**Exercise:** Each line starting at the one that contains "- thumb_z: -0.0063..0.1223" and ending at the one that contains "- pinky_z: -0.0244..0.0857" must be returned exactly, and the rest of the listing is left out.

**Data:**
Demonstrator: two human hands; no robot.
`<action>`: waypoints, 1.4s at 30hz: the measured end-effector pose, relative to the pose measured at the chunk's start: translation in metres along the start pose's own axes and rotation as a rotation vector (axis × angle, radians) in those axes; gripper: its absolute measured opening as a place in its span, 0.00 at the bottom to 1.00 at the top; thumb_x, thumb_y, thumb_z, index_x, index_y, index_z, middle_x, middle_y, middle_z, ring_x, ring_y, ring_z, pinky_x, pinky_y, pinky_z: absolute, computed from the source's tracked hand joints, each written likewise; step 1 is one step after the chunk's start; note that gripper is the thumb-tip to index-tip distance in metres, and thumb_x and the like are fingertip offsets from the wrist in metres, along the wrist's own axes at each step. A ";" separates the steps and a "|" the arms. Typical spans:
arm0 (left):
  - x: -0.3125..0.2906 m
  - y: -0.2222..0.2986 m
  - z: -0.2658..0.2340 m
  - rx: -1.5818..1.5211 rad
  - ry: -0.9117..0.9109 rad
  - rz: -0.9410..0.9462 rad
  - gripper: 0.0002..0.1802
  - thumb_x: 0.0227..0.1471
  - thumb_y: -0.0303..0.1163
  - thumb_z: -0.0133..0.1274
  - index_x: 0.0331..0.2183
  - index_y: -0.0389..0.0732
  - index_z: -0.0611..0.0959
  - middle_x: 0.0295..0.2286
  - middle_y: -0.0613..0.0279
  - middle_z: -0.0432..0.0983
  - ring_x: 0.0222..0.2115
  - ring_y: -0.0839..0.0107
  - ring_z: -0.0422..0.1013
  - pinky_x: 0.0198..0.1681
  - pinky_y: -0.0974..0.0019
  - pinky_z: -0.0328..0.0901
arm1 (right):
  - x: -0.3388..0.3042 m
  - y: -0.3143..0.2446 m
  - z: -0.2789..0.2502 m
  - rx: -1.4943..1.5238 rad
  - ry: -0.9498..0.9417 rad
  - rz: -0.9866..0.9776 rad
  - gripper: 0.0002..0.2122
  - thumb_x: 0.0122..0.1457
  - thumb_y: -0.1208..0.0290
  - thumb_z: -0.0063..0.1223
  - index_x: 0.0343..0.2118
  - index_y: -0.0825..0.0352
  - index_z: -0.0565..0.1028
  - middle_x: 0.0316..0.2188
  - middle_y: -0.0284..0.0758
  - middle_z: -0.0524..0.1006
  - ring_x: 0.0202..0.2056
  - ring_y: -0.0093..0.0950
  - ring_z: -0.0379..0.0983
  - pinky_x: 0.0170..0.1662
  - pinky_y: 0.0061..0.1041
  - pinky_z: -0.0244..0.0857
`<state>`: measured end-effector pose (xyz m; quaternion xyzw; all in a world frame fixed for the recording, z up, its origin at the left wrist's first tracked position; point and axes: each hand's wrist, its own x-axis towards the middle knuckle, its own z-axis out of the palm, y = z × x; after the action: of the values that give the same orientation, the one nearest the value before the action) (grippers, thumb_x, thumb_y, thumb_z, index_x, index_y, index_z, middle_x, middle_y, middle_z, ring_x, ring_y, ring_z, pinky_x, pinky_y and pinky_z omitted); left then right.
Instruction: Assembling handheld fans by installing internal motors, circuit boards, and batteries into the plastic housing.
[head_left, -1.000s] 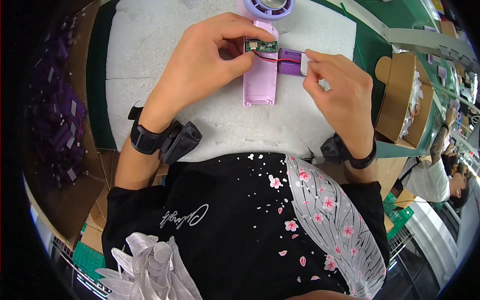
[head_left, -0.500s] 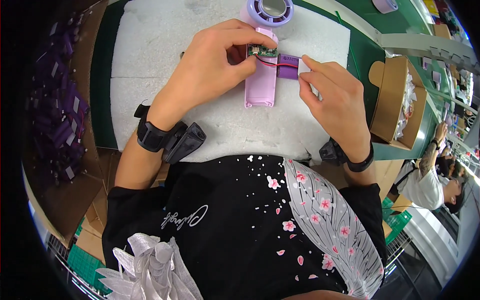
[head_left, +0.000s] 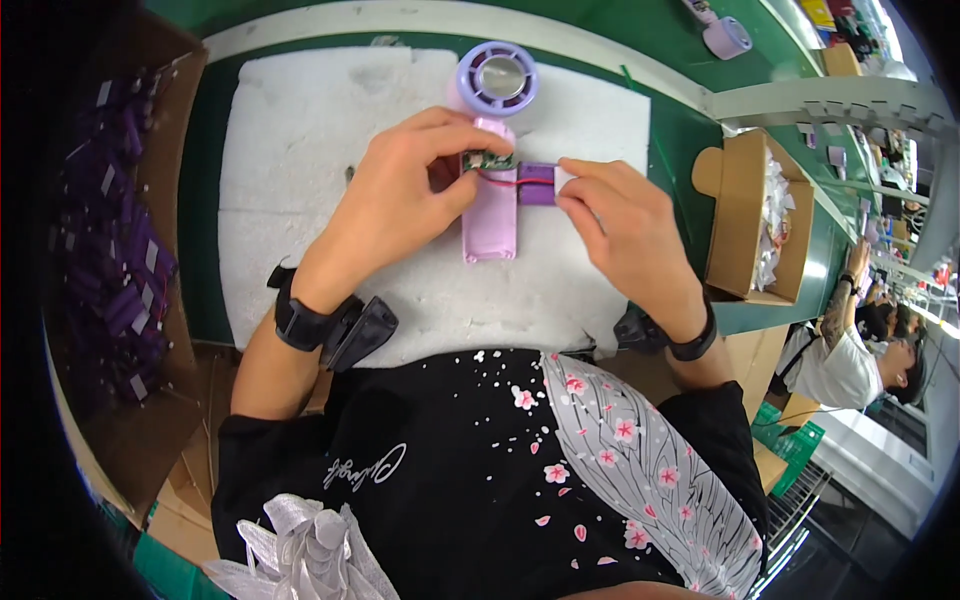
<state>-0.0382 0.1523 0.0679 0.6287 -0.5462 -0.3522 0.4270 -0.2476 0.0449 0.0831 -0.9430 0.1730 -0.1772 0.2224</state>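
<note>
A handheld fan lies on a white foam sheet, its round lilac head at the far end and its open pink handle shell toward me. Thumb and forefinger of my left hand close around a small green circuit board at the top of the shell. Red and dark wires run from the board to a purple battery pack just right of the shell. My right hand pinches the battery's white outer end. Its remaining fingers curl underneath.
A large carton of purple battery packs stands at my left. To the right, an open cardboard box holds white wrapped parts. Another lilac fan head sits on the green bench at the far right. A co-worker is beyond.
The view has shifted, so the bench sits lower and more of its far edge shows. Both hands keep their grips, and the battery stays beside the shell.
</note>
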 end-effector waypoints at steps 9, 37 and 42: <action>0.004 0.000 -0.001 -0.014 0.025 -0.025 0.19 0.41 0.18 0.49 0.38 0.38 0.83 0.39 0.58 0.75 0.30 0.75 0.70 0.34 0.75 0.66 | 0.007 0.004 0.010 -0.268 -0.155 -0.070 0.08 0.49 0.83 0.51 0.34 0.73 0.69 0.39 0.43 0.69 0.39 0.39 0.69 0.41 0.33 0.65; 0.002 -0.005 -0.003 0.203 0.085 0.116 0.17 0.40 0.24 0.61 0.38 0.45 0.85 0.37 0.54 0.78 0.29 0.65 0.76 0.32 0.69 0.70 | 0.012 0.007 -0.006 1.540 -0.531 0.509 0.37 0.41 0.82 0.62 0.58 0.70 0.58 0.38 0.40 0.72 0.37 0.30 0.75 0.42 0.27 0.70; 0.000 -0.002 -0.002 0.280 0.090 0.144 0.16 0.41 0.25 0.61 0.38 0.44 0.85 0.36 0.53 0.78 0.28 0.61 0.76 0.31 0.68 0.70 | 0.011 0.007 -0.007 1.625 -0.516 0.440 0.42 0.36 0.82 0.64 0.58 0.73 0.57 0.42 0.43 0.71 0.39 0.32 0.74 0.43 0.29 0.70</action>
<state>-0.0356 0.1523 0.0662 0.6566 -0.6139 -0.2126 0.3831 -0.2424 0.0320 0.0881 -0.4488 0.1155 0.0201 0.8859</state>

**Answer to this exercise:**
  - thumb_z: -0.0063..0.1223
  - index_x: 0.0343..0.2118
  - index_y: -0.0825..0.0352
  - index_z: -0.0565..0.1028
  - middle_x: 0.0316..0.2188
  - middle_y: -0.0284..0.0758
  - middle_z: -0.0524..0.1006
  - ring_x: 0.0202..0.2056
  - ring_y: -0.0093..0.0950
  - ring_z: -0.0379..0.0983
  - pinky_x: 0.0170..0.1662
  - pinky_y: 0.0061..0.1041
  - pinky_z: -0.0244..0.0857

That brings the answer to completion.